From the Guidelines
For spontaneous bacterial peritonitis (SBP), ceftriaxone (Rocephin) is recommended as a first-line antibiotic, particularly in settings where multidrug-resistant organisms (MDROs) are not prevalent, at a dose of 1-2 grams intravenously once daily for 5-7 days, as supported by the most recent guidelines 1.
Key Considerations
- The diagnosis of SBP is confirmed by an ascitic fluid analysis showing an elevated polymorphonuclear leukocyte count ≥250 cells/mm³.
- Treatment should be initiated immediately after diagnosis, with empirical antibiotics started before obtaining culture results.
- In addition to antibiotic therapy, patients should receive intravenous albumin to reduce the risk of renal impairment and improve survival.
- The choice of antibiotic may need to be adjusted based on local resistance profiles and the severity of infection, with a consideration for broader coverage in cases of nosocomial infection or critically ill patients.
Antibiotic Therapy
- Ceftriaxone is effective against most common causative organisms in SBP, particularly Escherichia coli and other gram-negative bacteria.
- It achieves good penetration into the ascitic fluid and has a convenient once-daily dosing schedule.
- The higher dose (2g) is often preferred in more severe cases or in patients with higher body weight.
Management and Prevention
- After completing the antibiotic course, long-term prophylaxis with daily oral antibiotics may be recommended for patients who have recovered from an episode of SBP to prevent recurrence, especially in those with advanced liver disease.
- A second diagnostic tap should be considered at 48 hours from starting treatment to check the efficacy of antibiotic therapy.
- Specialist microbiology links should be developed to help guide local policy and patient management, with a recommendation for de-escalation of anti-microbial agents according to susceptibility of positive cultures 1.
From the Research
Treatment of Spontaneous Bacterial Peritonitis (SBP) with Rocephin (Ceftriaxone)
- The recommended treatment for SBP typically involves the use of broad-spectrum antibiotics, with cefotaxime being a commonly cited choice 2.
- However, ceftriaxone (Rocephin) has been studied as an alternative treatment option for SBP, with studies showing it to be a safe and effective choice 3, 4.

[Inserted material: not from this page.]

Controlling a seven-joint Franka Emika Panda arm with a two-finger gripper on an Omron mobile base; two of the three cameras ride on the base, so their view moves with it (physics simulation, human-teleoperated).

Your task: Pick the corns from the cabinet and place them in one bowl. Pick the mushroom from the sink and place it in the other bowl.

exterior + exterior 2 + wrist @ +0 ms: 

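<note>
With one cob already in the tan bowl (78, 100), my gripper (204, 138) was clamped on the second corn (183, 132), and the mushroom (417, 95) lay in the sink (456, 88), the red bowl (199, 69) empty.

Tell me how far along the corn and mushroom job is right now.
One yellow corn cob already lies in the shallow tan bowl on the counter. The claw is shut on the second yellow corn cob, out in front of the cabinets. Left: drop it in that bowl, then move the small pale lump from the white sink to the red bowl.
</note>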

- One study found that ceftriaxone (1g every 12 hours) resulted in a marked decrease in ascitic fluid polymorphonuclear (PMN) count, with 33% of cases achieving a PMN count of < 250 cells/mm3 within 4 days of treatment 3.

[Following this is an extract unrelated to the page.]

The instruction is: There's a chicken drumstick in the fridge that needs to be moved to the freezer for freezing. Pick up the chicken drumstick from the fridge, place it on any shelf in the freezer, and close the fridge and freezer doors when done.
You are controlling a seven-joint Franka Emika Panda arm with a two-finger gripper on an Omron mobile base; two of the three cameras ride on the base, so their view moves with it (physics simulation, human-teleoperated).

- Another study demonstrated that a short course of ceftriaxone (5 days) was sufficient to cure SBP in cirrhotic patients, with a resolution rate of 73% on day 5 of treatment and a total resolution rate of 94% after prolonged therapy 4.
Dosage and Administration
- The dosage of ceftriaxone for SBP is typically 1g every 12 hours, administered intravenously 3, 4.
- The duration of treatment is usually 5 days, but may be extended based on the patient's response to therapy and the results of ascitic fluid cultures 4.
Efficacy and Safety
- Ceftriaxone has been shown to be effective in treating SBP, with a low hospital mortality rate of 12-24% 3, 4.
- The use of ceftriaxone is generally well-tolerated, with no significant adverse effects reported in the studies reviewed 3, 4.